$$\rightleftharpoonup{xx}$$
$$\longleftharp{xx}$$,
$$\longrightharp{xx}$$,
CRISPR sgRNA'lar 20 nükleotit dizisini (protospacer) oluşturur ve bu dizi1,2'yitamamlar. Son derece verimli olmasına rağmen, CRISPR/Cas sisteminin belirli bir genomik siteyi değiştirebilme yeteneği, hedef bölgeye özgü verimli bir sgRNA taşıyan bir vektörün üretilmesi için2. Bu makalede, sgRNA vektörünün oluşumundaki önemli adımlar açıklanmaktadır.

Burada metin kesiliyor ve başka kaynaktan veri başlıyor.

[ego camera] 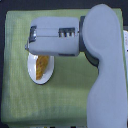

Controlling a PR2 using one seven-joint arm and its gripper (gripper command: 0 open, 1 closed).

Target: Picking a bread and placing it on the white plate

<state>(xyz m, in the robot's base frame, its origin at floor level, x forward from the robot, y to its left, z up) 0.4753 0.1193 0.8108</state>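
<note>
Exterior view: arm [75, 35] overhangs bread [43, 66], white plate [35, 75].

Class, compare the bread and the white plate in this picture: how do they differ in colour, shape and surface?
The bread is golden-brown, while the white plate is white. The bread is elongated, whereas the plate's visible rim curves round. The bread looks rough and matte; the plate looks smooth and glossy. The bread lies on top, and the plate sits underneath on the green cloth. Both are partly hidden beneath the robot's arm.
</note>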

CRISPR/Cas sistemi kullanılarak başarılı genom düzenleme için, yüksek verimli sgRNA kullanımı önemli bir ön koşul3,4,5. Genom düzenlemede kullanılan mühendislik çekirdekleri farklı hedeflenen loci1'defarklı verimlilikler gösterdiğinden, zaman ve çabadan tasarruf etmek için aday sgRNA hedeflerinin ön seçimigereklidir 6,7,8,9. Çift luciferase muhabir sistemi tek iplikçik annealing 3 ,10ile çift iplikçik break onarım inceleyerek nakavt verimliliğini değerlendirmek için geliştirilmiştir. Burada bu muhabir sistemini, belirli gen düzenleme için tasarlanmış farklı aday sgRNA vektörlerinden tercih edilen CRISPR sgRNA hedefini seçmek için kullanıyoruz. Burada belirtilen protokol, CRISPR SGRNA'ları oluşturmak ve değerlendirmek için son birkaç yıldır grubumuzda ve işbirliği laboratuvarlarımızda uygulanmaktadır.

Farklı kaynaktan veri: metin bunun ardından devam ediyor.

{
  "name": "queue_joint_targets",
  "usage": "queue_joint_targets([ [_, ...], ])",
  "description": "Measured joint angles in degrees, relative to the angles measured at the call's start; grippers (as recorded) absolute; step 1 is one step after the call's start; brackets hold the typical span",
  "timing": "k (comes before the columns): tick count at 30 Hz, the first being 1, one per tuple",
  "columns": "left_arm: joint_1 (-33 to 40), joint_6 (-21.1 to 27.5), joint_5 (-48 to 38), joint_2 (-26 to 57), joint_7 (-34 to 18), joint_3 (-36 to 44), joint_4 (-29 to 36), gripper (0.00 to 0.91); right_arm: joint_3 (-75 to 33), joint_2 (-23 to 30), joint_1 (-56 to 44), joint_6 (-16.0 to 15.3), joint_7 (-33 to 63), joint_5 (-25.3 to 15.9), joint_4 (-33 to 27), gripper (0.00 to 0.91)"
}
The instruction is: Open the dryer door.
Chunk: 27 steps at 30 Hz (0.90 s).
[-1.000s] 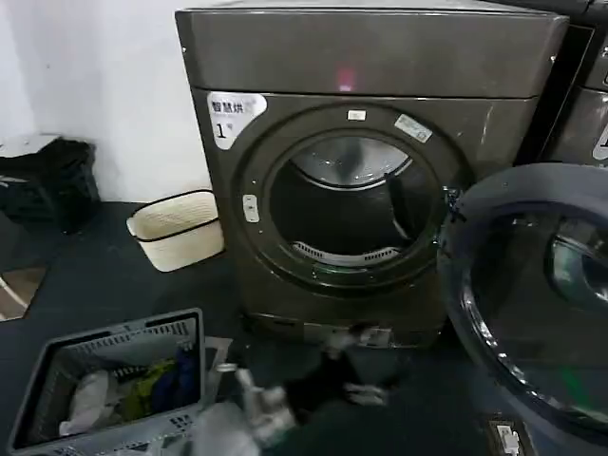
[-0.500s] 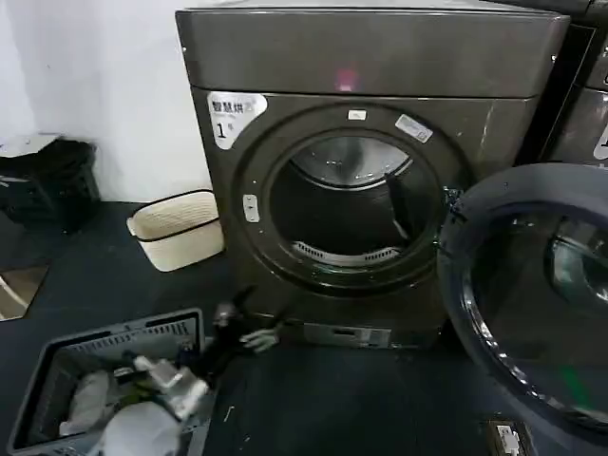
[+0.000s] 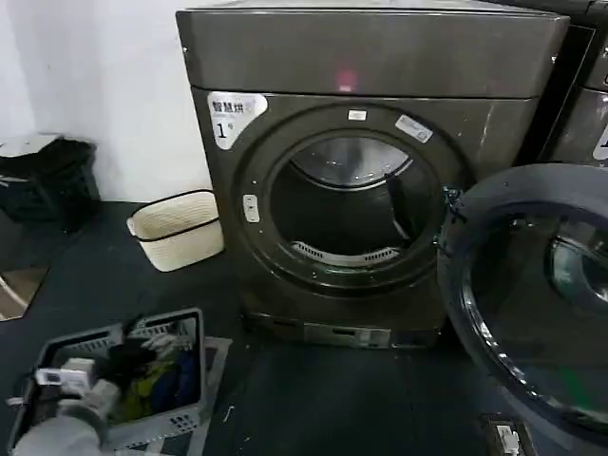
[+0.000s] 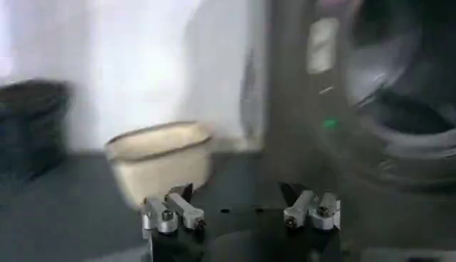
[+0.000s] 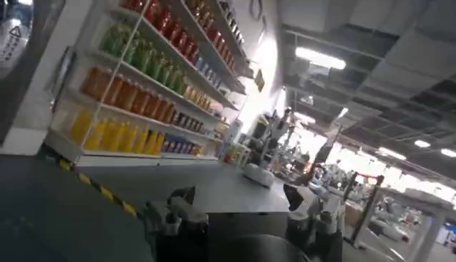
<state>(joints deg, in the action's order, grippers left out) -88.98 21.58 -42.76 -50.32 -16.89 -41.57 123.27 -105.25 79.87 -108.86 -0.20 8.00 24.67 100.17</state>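
Observation:
The dryer (image 3: 380,57) is a boxy dark grey-bronze machine with a "1" sticker and a small pink light. Its drum opening (image 3: 347,204) is uncovered. The dryer door (image 3: 532,304) stands swung wide to the right, dark glass facing me, close to my right side. My left gripper (image 3: 142,344) hangs low at the left over a grey crate, well away from the door. In the left wrist view it (image 4: 237,192) is open and empty, with the dryer front (image 4: 299,121) beyond it. My right gripper (image 5: 241,194) is open and empty, facing away towards store shelves.
A grey crate (image 3: 57,356) of clothes sits on the dark floor at lower left. A cream basket (image 3: 178,228) stands left of the dryer, a black bag (image 3: 47,176) farther left. A second dark machine (image 3: 584,104) adjoins on the right. Bottle shelves (image 5: 142,92) line the far room.
My left arm has swung from in front of the dryer's base leftward to above the crate. The door has stayed open in the same place.

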Motion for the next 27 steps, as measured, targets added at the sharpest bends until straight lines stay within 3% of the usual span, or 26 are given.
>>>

Aşağıdaki protokol, ağ yazılımı aracılığıyla uygun sgRNA'nın nasıl tasarılabildiğini özetleyin. Uygun sgRNA'lar seçildikten sonra, gerekli oligonükleotidleri elde etmek için farklı adımları ve eşleştirilmiş oligonükleotidlerin pX330-xCas9 ekspresyon vektörüne eklenmesi için farklı adımları anlatıyoruz. Ayrıca, bu dizilerin önceden sindirilmiş bir ifade vektörü içine bağlanmasına dayalı sgRNA-ekspres ve çift luciferase muhabiri vektörlerinin biraraya getirilmesi için bir yöntem satıyoruz (2-10 adım, Şekil 1A). Son olarak, sgRNA'ların her biri için DNA kesme veriminin nasıl analiz edilebildiğini anlatıyoruz (11-12. adım).